If I've learned anything from living abroad, it's that while other nations often make fun of or scoff at America's naïve optimism, deep down they envy that optimism and rue the day we would give it up and adopt the tragic European view of history. Because our optimism about human nature and its commitment to the rule of law, not just power, is the engine of the modern West. It is also a huge source of U.S. strength and appeal — the soft power that comes from technologies, universities, Disney Worlds, movies and a Declaration of Independence built on the assumption that the future can bury the past.

This doesn't mean that a true American president would realize that Saddam Hussein or Kim Jong Il are basically good. They are evil. But other American presidents, like J.F.K., F.D.R. and Ronald Reagan, faced enemies more evil than Saddam or Osama without losing touch with American optimism and communicating that to the world. The Bush team has lost it — and it's a loss for them and for America.

"Never forget," a top German official said to me, "that it was the combination of American hard power and soft power that defeated the Soviet Union. [Europe's] so-called realism is really a deep pessimism that came out of all our religious wars.
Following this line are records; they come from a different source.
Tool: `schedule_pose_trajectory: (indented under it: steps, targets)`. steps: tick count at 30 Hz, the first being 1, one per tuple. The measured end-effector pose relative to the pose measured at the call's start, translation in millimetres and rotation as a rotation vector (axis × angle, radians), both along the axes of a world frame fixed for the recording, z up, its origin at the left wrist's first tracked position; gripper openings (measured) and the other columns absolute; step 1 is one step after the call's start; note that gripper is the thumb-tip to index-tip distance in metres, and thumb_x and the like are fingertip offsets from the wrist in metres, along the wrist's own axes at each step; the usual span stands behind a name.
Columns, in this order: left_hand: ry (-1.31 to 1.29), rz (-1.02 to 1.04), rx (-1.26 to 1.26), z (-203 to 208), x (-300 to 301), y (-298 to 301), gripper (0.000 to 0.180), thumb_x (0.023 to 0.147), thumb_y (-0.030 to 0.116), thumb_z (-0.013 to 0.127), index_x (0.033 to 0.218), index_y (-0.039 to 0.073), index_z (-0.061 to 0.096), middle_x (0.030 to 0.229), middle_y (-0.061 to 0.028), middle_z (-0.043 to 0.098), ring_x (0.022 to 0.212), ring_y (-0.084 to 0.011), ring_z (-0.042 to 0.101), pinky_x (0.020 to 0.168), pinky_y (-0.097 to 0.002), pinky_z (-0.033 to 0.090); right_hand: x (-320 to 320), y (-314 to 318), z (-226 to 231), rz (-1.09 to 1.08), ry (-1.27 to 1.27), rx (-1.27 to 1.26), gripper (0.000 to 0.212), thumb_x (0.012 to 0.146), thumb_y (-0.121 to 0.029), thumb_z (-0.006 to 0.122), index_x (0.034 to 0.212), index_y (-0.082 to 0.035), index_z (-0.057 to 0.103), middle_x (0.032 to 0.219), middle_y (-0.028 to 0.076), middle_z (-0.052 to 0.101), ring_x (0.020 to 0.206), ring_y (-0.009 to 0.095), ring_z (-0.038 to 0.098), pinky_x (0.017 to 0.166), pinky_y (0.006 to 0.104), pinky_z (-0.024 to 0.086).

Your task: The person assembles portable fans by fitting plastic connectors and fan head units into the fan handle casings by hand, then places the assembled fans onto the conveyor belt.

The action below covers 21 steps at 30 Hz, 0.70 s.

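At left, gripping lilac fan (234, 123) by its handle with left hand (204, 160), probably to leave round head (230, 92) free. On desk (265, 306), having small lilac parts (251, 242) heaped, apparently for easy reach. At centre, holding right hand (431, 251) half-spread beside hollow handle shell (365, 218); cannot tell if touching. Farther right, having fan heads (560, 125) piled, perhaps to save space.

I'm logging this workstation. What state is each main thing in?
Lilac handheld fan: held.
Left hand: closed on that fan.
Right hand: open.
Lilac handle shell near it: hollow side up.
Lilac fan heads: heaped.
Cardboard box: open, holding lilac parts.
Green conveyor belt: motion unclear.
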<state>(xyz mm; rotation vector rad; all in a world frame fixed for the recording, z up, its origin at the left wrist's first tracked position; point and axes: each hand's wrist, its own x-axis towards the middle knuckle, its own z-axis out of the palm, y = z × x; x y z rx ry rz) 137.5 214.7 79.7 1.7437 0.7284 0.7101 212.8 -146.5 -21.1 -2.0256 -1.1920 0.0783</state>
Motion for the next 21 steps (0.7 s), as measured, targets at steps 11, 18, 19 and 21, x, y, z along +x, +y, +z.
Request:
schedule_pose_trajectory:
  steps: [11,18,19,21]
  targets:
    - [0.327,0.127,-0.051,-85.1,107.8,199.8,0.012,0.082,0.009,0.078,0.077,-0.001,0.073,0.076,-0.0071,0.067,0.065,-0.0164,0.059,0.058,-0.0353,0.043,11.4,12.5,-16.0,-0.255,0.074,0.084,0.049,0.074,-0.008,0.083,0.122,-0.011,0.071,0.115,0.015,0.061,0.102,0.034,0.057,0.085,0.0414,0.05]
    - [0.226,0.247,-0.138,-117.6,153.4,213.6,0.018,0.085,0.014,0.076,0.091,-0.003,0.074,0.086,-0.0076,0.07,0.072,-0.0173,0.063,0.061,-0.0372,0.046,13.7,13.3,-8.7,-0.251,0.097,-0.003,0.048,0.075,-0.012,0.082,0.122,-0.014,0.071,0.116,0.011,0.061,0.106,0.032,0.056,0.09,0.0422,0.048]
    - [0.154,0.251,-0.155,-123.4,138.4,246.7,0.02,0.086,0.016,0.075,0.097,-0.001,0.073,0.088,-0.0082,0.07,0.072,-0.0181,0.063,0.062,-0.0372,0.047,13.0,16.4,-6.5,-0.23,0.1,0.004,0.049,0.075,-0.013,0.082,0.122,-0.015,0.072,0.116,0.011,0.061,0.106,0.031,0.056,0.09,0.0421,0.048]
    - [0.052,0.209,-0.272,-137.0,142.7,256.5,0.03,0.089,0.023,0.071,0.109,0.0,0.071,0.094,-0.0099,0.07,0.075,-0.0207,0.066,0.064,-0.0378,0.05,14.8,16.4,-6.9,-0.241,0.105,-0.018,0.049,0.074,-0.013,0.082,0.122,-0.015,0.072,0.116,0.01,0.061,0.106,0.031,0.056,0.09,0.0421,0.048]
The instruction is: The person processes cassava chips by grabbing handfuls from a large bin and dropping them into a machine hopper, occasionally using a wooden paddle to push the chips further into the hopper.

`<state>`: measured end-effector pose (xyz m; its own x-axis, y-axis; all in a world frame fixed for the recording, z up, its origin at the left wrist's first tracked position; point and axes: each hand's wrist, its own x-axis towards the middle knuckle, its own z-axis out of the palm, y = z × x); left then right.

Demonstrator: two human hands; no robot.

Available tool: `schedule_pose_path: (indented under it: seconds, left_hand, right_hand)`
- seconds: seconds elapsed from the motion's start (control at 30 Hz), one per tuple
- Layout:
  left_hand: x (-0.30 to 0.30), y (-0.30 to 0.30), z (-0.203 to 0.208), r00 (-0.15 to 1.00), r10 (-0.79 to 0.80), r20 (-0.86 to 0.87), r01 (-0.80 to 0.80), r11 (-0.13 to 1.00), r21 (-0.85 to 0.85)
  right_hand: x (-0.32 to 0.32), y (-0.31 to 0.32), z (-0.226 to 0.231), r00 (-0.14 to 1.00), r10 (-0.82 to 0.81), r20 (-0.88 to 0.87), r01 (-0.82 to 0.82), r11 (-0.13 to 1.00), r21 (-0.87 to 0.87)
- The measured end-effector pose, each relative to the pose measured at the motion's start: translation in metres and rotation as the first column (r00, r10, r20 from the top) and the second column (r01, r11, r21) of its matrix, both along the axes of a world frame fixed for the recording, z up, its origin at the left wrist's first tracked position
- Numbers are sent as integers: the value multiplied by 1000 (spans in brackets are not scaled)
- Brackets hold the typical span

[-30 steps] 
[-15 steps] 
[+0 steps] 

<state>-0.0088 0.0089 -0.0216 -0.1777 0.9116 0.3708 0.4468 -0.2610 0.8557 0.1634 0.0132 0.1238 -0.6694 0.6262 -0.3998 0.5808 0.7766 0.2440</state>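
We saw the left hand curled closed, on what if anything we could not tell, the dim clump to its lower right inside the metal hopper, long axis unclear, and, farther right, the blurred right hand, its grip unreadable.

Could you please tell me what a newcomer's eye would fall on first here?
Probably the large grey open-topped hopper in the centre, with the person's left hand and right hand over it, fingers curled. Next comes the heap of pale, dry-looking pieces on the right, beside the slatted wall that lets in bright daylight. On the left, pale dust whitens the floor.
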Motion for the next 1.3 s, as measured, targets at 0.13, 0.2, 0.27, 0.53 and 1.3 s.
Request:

If you become like us, America will lose its very power and attraction for others — the reason that even people who hate you are attracted to you."

When the Bush folks sneer at things like the World Court or Kyoto, and virtually every other treaty — without offering any alternatives but their own righteous power — "they project an arrogance and obsession with power alone," said the political theorist Yaron Ezrahi. "This undermines the American idealism that made Europe aspire to emancipate itself from the history that brought us World Wars I and II, it delegitimizes American power as an instrument of justice and international order and it makes it impossible for the rest of the world to stand up and say: `I am a New Yorker.' "

Al Qaeda's whole strategy is to encourage this, and turn America into a nation of pessimists, by attacking the symbols and sources of American optimism — from the World Trade Center to a Bali disco, to the U.S. diplomat in Jordan who was just shot by terrorists. Who was that diplomat? The C.I.A. station chief? No. He was the head of the U.S. aid mission in Jordan — the American helping Jordan make its future better than its past.

The terrorists want us to shutter our windows, reject visa requests from Muslim youth and turn off our beacon of idealism so we will be less attractive as an alternative to their medieval fanaticism. Because the bin Ladenites know something Mr. Bush doesn't: that it is American optimism and soft power — not American hard power — that really threatens them.

No doubt after 9/11 we can't be naïve optimists anymore. But optimists we must remain. We have to find a way of defending ourselves from others' weapons of mass destruction without losing our own weapon of mass attraction. Our ability to rally the world depends on it.